RicherMans commented 1 year ago

Hey there,

hello, I load eval data by changing "dataset.UnlabeledHDF5Dataset" to "dataset.hello, I load eval data by changing "dataset.UnlabeledHDF5Dataset" to "dataset.WeakRandomCropHDF5Dataset", and the mAP is shown below.", and the mAP is shown below.

Thanks a lot for noticing, I am also confused why I wrote that part of the code... I submit a small commit to change that. The correct dataloader would be WeakHDF5Dataset, since you don't want random crops during evaluation.

why the mAP in the log below is getting lower and lower when training?

It seems to me that you used a finetuned model from audioset and continued training on the balanced dataset.

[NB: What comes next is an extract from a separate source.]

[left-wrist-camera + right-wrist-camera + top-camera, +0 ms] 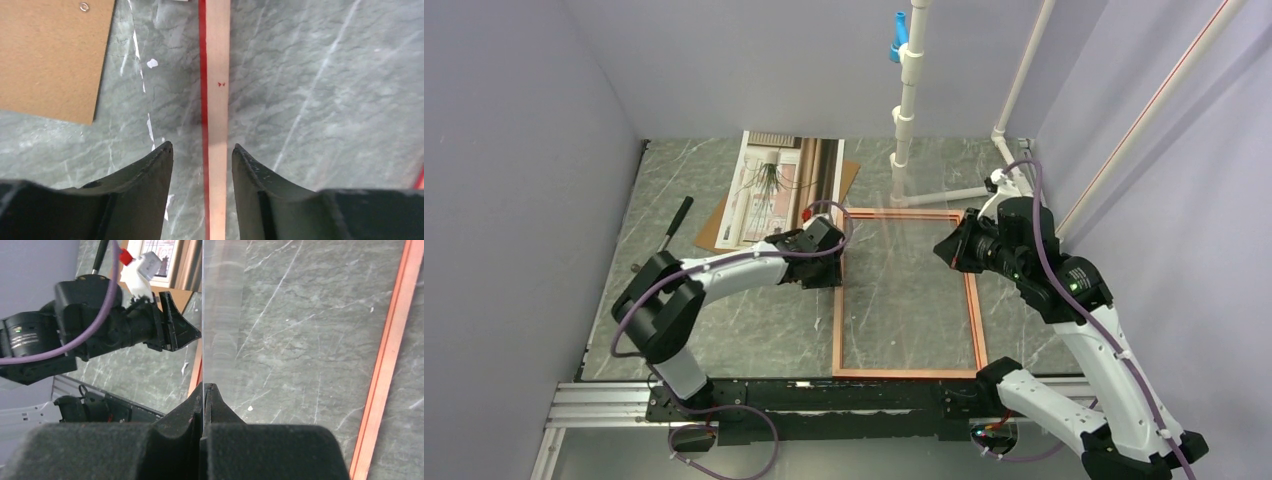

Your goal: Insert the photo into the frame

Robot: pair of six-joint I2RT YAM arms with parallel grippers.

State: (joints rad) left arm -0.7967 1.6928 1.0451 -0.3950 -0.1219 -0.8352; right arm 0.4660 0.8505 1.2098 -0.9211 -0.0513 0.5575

I provide two checkpoints in this repo:

  1. MAE checkpoints to finetune your model
  2. Full-AS finetuned checkpoints that were trained on the full ~2Million samples Audioset.

You mAP decreases most likely because you only use the balanced subset. This repo was actually only intended for finetuning on the balanced subset, since I generally don't like to get involved with the full training set in public repos, due to problems of downloading the data, problems of storing the data and other preprocessing that I don't want to get involved with :D.

But so far looks all good to me! Thanks for the issue!